Once the error is pointed out, it's easily fixed by adding the current line size to the character count before wiping out the line size with -1:

line_size = 0
while true
  if (ch = ins.get()) == EOF
    char_cnt += line_size
    line_size = -1
    break
  else if !ins.good()
    an error on read
    exit
  else
    line_size++
    if ch == newline
      break

With this correction we're done, but it's worth while taking a look at how strings might help solve this problem. The most likely reason to use strings is to simplify reading in a line, which can be done with one call to getline():

getline(ins, str)
line_size = str.length()
if (ch = ins.get()) == EOF
  char_cnt += line_size
  line_size = -1
else if !ins.good()
  an error on read
  exit

getline() does simplify the design by eliminating the while loop, but this design has an error. What is the error?

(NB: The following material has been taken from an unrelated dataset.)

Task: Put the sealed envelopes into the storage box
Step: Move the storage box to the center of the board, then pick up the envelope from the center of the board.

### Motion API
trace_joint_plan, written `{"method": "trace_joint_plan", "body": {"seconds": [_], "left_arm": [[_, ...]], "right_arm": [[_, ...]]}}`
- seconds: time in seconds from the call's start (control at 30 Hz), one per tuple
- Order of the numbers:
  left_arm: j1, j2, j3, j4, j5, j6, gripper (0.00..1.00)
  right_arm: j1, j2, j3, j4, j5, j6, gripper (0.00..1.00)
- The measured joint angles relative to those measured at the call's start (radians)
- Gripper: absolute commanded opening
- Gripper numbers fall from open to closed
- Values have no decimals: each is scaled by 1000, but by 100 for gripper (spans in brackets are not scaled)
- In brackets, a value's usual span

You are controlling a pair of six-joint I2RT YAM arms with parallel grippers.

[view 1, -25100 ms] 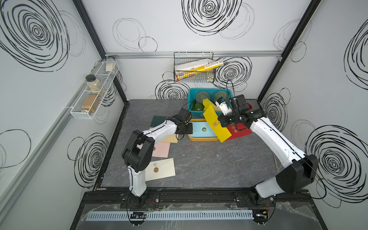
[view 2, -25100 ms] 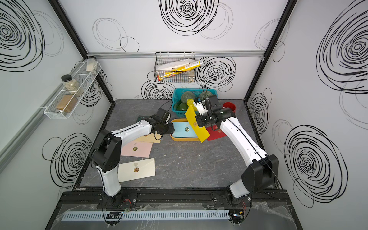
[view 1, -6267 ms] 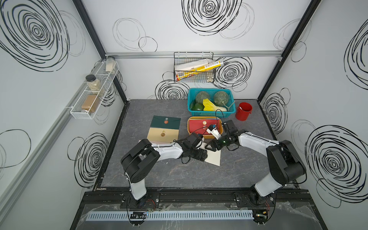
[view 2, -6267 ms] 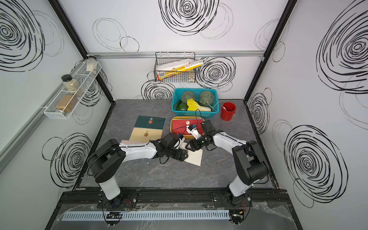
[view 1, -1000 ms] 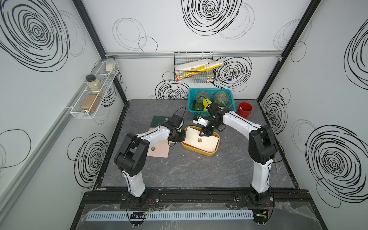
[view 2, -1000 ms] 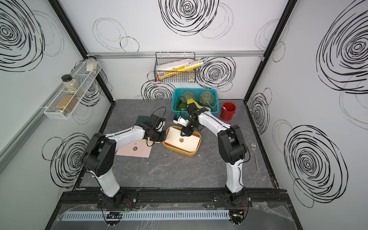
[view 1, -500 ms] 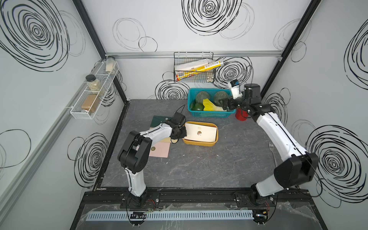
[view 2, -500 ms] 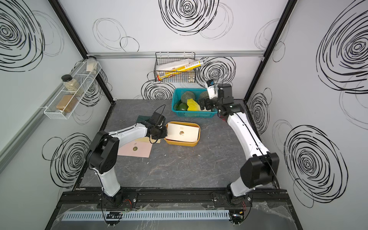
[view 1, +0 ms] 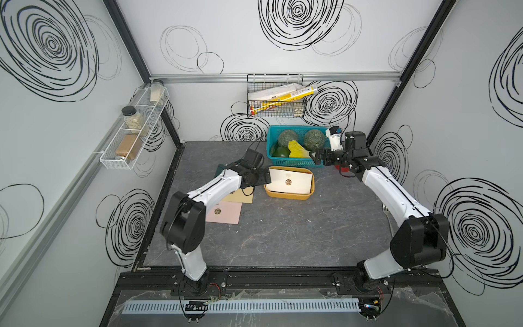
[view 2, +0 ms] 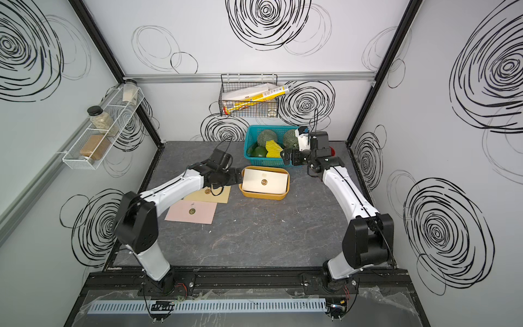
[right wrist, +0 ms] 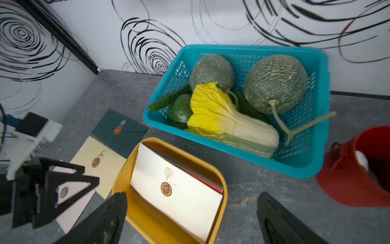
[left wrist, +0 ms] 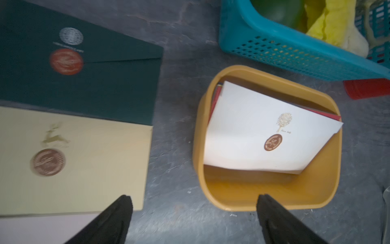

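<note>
- My left gripper (left wrist: 194,198): spread, empty, beside the left end of the shallow mustard-yellow plastic tub (view 1: 288,196).
- My right gripper (right wrist: 192,195): spread, empty, raised far right of the tub.
- Cream paper envelope (view 1: 294,185): uppermost inside.

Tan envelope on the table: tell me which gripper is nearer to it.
Left. The left gripper, open, hangs right beside the tan envelope, at the storage box's edge. The right gripper, also open, is beyond the box, by the teal basket.
</note>
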Motion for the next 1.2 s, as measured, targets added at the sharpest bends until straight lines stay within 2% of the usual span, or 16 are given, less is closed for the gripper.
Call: {"method": "trace_joint_plan", "body": {"seconds": [0.1, 0.2, 0.37, 0.63, 0.8, 0.9, 0.97, 1.07, 1.2], "left_arm": [[90, -142, -109, -40, -44, 30, 99], [135, -162, -233, -68, -78, 47, 99], [107, -66, -380, -92, -86, 89, 98], [39, 18, -388, -14, -52, 125, 97], [-84, 3, -414, 32, -61, 60, 97], [-222, 3, -410, 51, -61, -29, 98], [-346, 21, -382, 52, -52, -124, 98], [-496, 89, -290, 52, -32, -258, 98], [-602, 243, -79, 46, 7, -384, 98]], "right_arm": [[95, -55, -68, 0, 9, 20, 100], [198, -103, -141, 8, 24, 56, 100], [249, -154, -224, 14, 27, 111, 100], [254, -170, -226, 10, 36, 128, 100], [254, -208, -226, -26, 58, 127, 100], [254, -247, -226, -41, 85, 128, 100], [254, -278, -226, -50, 108, 128, 100], [254, -308, -226, -75, 146, 128, 100], [238, -317, -249, -103, 188, 141, 100]]}}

The problem with getline() is that it throws away the newline rather than storing it in the string. The line size is off by one because it doesn't include the newline. "Well", you may be saying to yourself, "that's easy enough to fix, just add one to the line size to compensate for the missing newline:"

getline(ins, str)
line_size = str.length() + 1
if (ch = ins.get()) == EOF
  char_cnt += line_size
  line_size = -1
else if !ins.good()
  an error on read
  exit

Adding one does compensate for missing newlines, but this design is still wrong. Why?

Automatically adding one to the string size may over compensate because the last line in the file need not end in a newline. If the last line doesn't end in a newline, adding one produces incorrect statistics.

Fixing this new problem requires a deeper understanding of how getline() works. getline() expects each string to end in a newline. A string that doesn't end in a newline is not formatted correctly, and getline() produces a format error when it tries to read such a string. If getline() produces a format error, then good() will return false because an error occurred. This suggests that line_size should only be increased by one when no format error occurred:

getline(ins, str)
line_size = str.length()
if ins.good()
  line_size++
if (ch = ins.get()) == EOF
  char_cnt += line_size
  line_size = -1
else if !ins.good()
  an error on read
  exit

Unfortunately, this design is still wrong because good() can return false for a number of reasons (including eof), not only because a string didn't end in a newline.

Although it is possible to fix-up the design so it works correctly with strings, we haven't covered the parts of C++ necessary to make the fix. Rather than battle on, we'll let the problem drop here. However, there are two important lessons you should take away from this attempt:

Make sure you really understand a C++ feature before you use it. Errors caused by features you think you understand but don't are particularly nasty to find because you don't suspect the cause. And C++ is filled with features that are more complicated to understand than they initially appear to be.
Make sure your simplification really is. Your simplification may start out simple, but if you have to keep adjusting it to fix little problems, you'll find your initial simplification lost in a thicket of special cases. Keep your eye on the original design, and don't be afraid to bail out if the new design is becoming more complicated than the original.

This page last modified on 27 July 2001.